Was there ever a point when you had too many cooks in the kitchen?


Start with better understanding what exactly customer discovery is, Steve Blank and Eric Reis are good places to start.

To better understand how to conduct the discovery and what questions to ask you should read a bit of Rob Fitzpatrick's The Mom Test.

It's hard to give one piece of advice about how you should do customer discovery (without having a high quality conversation about what you are doing) b/c every venture is a different in what needs to be tested. Software ventures tend to need product customer discovery (what you should be building), while STEM companies[1] tend to need go-to-market strategy customer discovery.

[1] An example would be a company that is making an orally delivered anti-coagulant drug. They have HIGH technology constraints that aren't easily adjusted, so their customer discovery tends to revolve around questions about what their real value proposition is (is it pain free needle free drug delivery or no medical training drug delivery or something else) and other such questions.


Hey Michael, apart from custom internal analytics tools and solutions similar to GA which other tools would you suggest using?


I always loved Mixpanel - but its been a couple years since I've been active on the product side and there are now tons of great tools.
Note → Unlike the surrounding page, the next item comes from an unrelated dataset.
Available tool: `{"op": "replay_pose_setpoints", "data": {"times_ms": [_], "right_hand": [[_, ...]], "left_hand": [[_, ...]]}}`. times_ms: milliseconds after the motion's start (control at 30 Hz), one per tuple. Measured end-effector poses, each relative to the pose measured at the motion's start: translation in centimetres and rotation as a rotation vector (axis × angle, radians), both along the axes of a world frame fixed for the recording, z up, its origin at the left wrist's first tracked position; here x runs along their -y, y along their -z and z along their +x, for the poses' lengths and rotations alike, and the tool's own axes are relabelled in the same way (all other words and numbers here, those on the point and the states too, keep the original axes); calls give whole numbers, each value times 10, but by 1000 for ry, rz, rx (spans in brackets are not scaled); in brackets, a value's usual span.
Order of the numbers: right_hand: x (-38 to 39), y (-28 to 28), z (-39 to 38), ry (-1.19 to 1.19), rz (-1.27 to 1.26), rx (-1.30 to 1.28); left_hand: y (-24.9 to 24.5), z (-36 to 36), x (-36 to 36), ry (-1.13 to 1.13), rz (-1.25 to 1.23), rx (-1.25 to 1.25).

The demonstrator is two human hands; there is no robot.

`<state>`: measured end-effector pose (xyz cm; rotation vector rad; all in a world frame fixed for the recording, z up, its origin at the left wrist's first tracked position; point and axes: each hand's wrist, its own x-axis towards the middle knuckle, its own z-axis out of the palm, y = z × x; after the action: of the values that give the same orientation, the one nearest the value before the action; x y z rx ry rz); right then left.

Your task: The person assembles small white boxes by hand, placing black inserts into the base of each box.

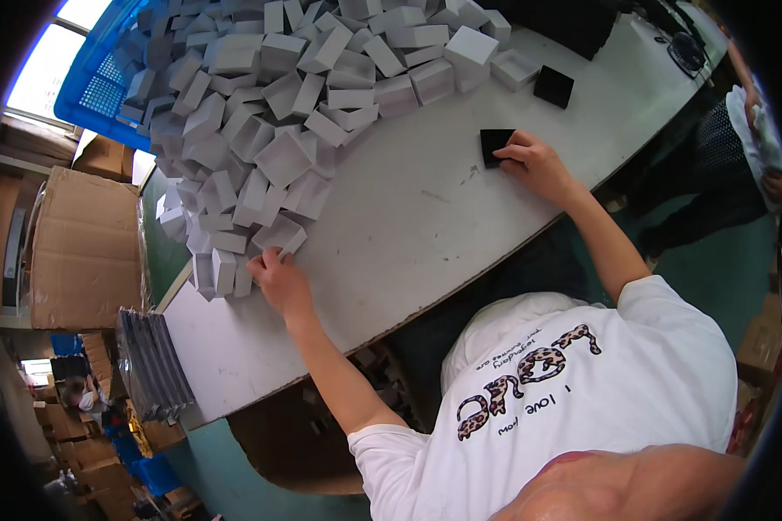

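My left hand (280,282) is at the lower edge of a large heap of small white open boxes (282,161), its fingers pinched on the near edge of one white box (280,235). To the right, my right hand (534,163) grips the near side of a small black box (493,143) that rests on the white table (408,217). The fingers partly cover the black box. Another black box (553,87) lies farther back on the table, beside an open white box (514,69).
A blue crate (96,82) stands behind the heap at the upper left. Cardboard (87,247) and stacked grey sheets (155,365) are at the left. A large black object (565,26) sits at the back. Another person (730,148) stands at the right.
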<state>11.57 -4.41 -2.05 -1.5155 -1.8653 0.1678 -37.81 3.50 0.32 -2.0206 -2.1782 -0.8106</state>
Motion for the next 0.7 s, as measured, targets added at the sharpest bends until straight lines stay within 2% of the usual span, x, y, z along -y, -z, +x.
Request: {"op": "replay_pose_setpoints", "data": {"times_ms": [100, 167, 233, 300, 333, 400, 500, 600, 700], "right_hand": [[-4, 2, -5, 41, 100, 29], [-5, -9, -15, 59, 223, 44], [-1, -29, -39, -69, 316, -20], [3, -48, -73, -236, 389, -46], [4, -46, -87, -368, 396, -29], [6, -40, -111, -536, 331, 145], [0, -40, -129, -658, 132, 258], [-9, -34, -130, -694, -15, 199], [-11, -32, -114, -734, -150, -34]], "left_hand": [[-1, -1, 28, -8, -90, 72], [-2, 31, 58, 213, 105, 242], [-6, 69, 80, 419, 118, 193], [7, 88, 90, 625, -58, 102], [10, 99, 92, 638, -102, 253], [11, 120, 92, 656, -185, 552], [4, 143, 93, 627, -272, 677], [14, 150, 92, 659, -158, 733], [12, 144, 87, 781, -83, 519]]}}
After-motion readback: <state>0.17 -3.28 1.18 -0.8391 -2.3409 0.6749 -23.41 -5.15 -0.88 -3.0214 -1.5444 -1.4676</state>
In the end of the day - use the events based analytics product that your team will enjoy looking at everyday.


snowplowanalytics.com - What do you think of this one? It's open-source...pretty crazy.
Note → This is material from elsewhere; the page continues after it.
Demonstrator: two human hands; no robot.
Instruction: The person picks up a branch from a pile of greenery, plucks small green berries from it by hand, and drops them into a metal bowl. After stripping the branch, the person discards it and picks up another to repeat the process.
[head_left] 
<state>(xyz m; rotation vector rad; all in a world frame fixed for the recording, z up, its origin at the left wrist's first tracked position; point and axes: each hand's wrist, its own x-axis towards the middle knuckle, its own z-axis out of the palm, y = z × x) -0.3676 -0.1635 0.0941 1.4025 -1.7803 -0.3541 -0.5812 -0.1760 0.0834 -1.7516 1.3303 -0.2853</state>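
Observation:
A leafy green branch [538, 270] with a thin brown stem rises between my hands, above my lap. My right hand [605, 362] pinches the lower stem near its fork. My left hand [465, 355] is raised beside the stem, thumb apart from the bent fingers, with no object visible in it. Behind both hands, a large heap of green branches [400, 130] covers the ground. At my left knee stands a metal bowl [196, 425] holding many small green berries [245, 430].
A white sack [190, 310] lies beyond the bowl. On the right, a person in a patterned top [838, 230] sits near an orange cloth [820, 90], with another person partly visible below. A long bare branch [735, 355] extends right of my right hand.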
We are new to the startup scenerio.We have a great customer following.But we r looking for our seed fund /guidance to start it up;Its a platform to connect ,facilitate and empower moms.What would be ur suggestion for us to march ahead ,its a real world problem we r trying to solve .We dnt have an app and an mvp to show as our business model is slightly different.what would be ur suggestion to march ahead?We want to launch asap.


Is there a legal risk of using freelancers when building product version 1.0? What is the correct way?


Yes - recruit a technical co-founder :)


We are a technical team. But still need extra body to speed things up :) What do you do in such cases?